Danish-British scholar of German literature (born 1965)

Annette Marianne Volfing (born 5 February 1965) is a Danish-British scholar of medieval German literature and poet. Since 2008, she has been Professor of Medieval German Literature at the University of Oxford.

== Academic career ==
Volfing completed her undergraduate degree at St Edmund Hall, Oxford, graduating in 1985; she returned there to carry out her doctoral studies; her DPhil was awarded in 1993 for her thesis "A commentary on Der meide kranz by Heinrich von Mügeln". Her thesis was supervised by Nigel F. Palmer. She was elected to a fellowship at Oriel College, Oxford, the following year, alongside a lectureship at the University of Oxford (where she was promoted to reader in 2006 and Professor of Medieval German Literature two years later). In 2014, Volfing was elected vice-provost of Oriel College, the first woman to hold that position.

According to her university profile, Volfing is a "medievalist with particular interest in later medieval religious, mysical, philosophical or allegorical writing"; her British Academy adds that her research focuses on "mysticism; allegory; learned discourse (vernacular reception of the artes); didacticism; courtly romance; orientalism; discourses of gender and violence" in medieval German literature.

=== Media work ===
Volfing has contributed reviews of books examining medieval literature and culture to the Times Literary Supplement.
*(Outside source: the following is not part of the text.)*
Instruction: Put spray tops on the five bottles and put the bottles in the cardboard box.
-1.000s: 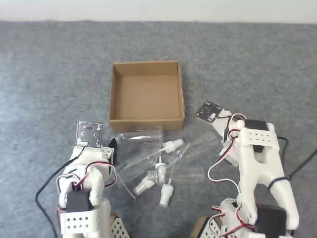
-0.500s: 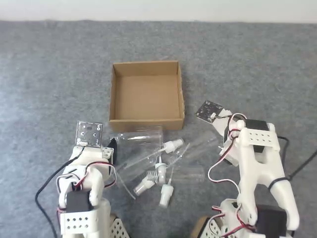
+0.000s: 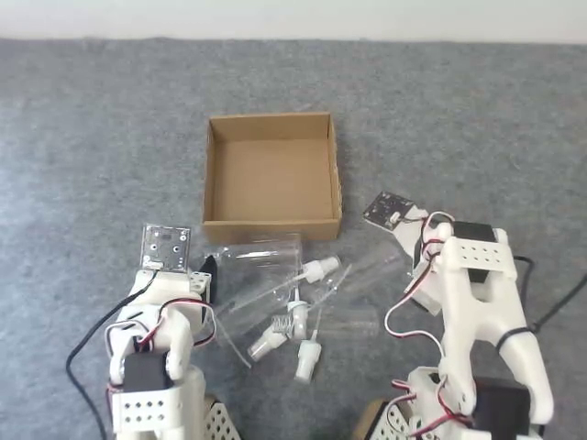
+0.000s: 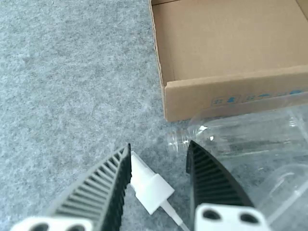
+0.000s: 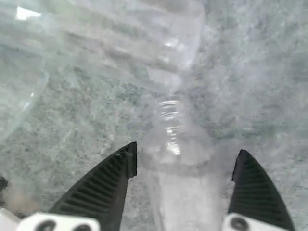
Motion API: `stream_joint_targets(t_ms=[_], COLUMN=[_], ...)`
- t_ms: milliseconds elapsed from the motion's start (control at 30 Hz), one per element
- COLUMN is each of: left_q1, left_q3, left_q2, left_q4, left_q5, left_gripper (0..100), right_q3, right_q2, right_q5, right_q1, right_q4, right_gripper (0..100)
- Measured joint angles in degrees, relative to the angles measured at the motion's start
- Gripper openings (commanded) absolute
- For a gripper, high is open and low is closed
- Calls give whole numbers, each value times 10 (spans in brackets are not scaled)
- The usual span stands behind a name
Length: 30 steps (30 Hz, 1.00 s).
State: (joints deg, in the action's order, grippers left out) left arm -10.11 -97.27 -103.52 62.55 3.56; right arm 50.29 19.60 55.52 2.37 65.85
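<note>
My left tool [image 4: 158, 148] is wide open, straddling a white plastic spray top [image 4: 150, 185] on the grey counter [image 4: 72, 86], near the open brown cardboard box [image 4: 231, 94]. My right tool [image 5: 186, 151], also open, straddles the neck of a clear plastic bottle [image 5: 169, 120] without clamping it.

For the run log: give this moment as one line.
left pincer: open, straddling spray top | right pincer: open, straddling bottle | cardboard box: no bottle inside

cardboard box [image 4: 231, 98]: cut off at edge | bottle [image 5: 173, 144]: base cut off
</note>
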Motion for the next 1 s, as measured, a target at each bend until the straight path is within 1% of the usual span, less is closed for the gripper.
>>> stream_joint_targets(t_ms=[67,233,333,700,800,1000], left_q1=[0,0,0,0,0,0], left_q3=[0,0,0,0,0,0], left_q2=[0,0,0,0,0,0], left_q4=[0,0,0,0,0,0], left_q5=[0,0,0,0,0,0], left_gripper=[178,178,178,177,177,178], right_q3=[13,18,18,17,8,-56], right_q2=[0,0,0,0,0,0], right_q5=[0,0,0,-4,-5,-11], right_q1=[0,0,0,0,-1,-2], right_q4=[0,-1,-1,7,40,118], right_gripper=[266,102,50,41,41,41])
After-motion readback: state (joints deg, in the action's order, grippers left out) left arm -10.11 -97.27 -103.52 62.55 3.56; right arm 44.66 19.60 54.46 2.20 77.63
=== Honours and awards ===
In 2015, Volfing was elected a Fellow of the British Academy, the United Kingdom's national academy for the humanities and social sciences.

== Poetry ==
Alongside her academic career, Volfing has published two pamphlets of poetry: Ecliptic with Black Light Engine Room in 2016 and Learning Finnish with Paekakariki Press in 2021. Her poems have also appeared in magazines such as Magma Poetry.

== Personal life==
Originally from Copenhagen, Volfing has lived in the United Kingdom since 1982 and obtained British citizenship in 2017.

== Publications ==

- Heinrich von Mügeln: >Der meide kranz<. Münchener Texte und Untersuchungen zur deutschen Literatur des Mittelalters 111 (Tübingen: Niemeyer, 1997).
- John the Evangelist and Medieval German Writing: Imitating the Inimitable (Oxford: Oxford University Press, 2001).
- Medieval Literacy and Textuality in Middle High German. Reading and Writing in Albrecht’s Jüngerer Titurel (New York: Palgrave Macmillan, 2007).
- (Co-editor with Burhhard Hasebrink, Hans-Jochen Schiewer and Almut Suerbaum) Innenräume in der Literatur des deutschen Mittelalters. XIX. Anglo-German Colloquium Oxford 2005 (Tübingen: Niemeyer, 2008).
- (Co-editor with Sarah Bowden) Punishment and Penitential Practices in Medieval German Writing, King's College London Medieval Studies (Woodbridge: Boydell and Brewer, 2018).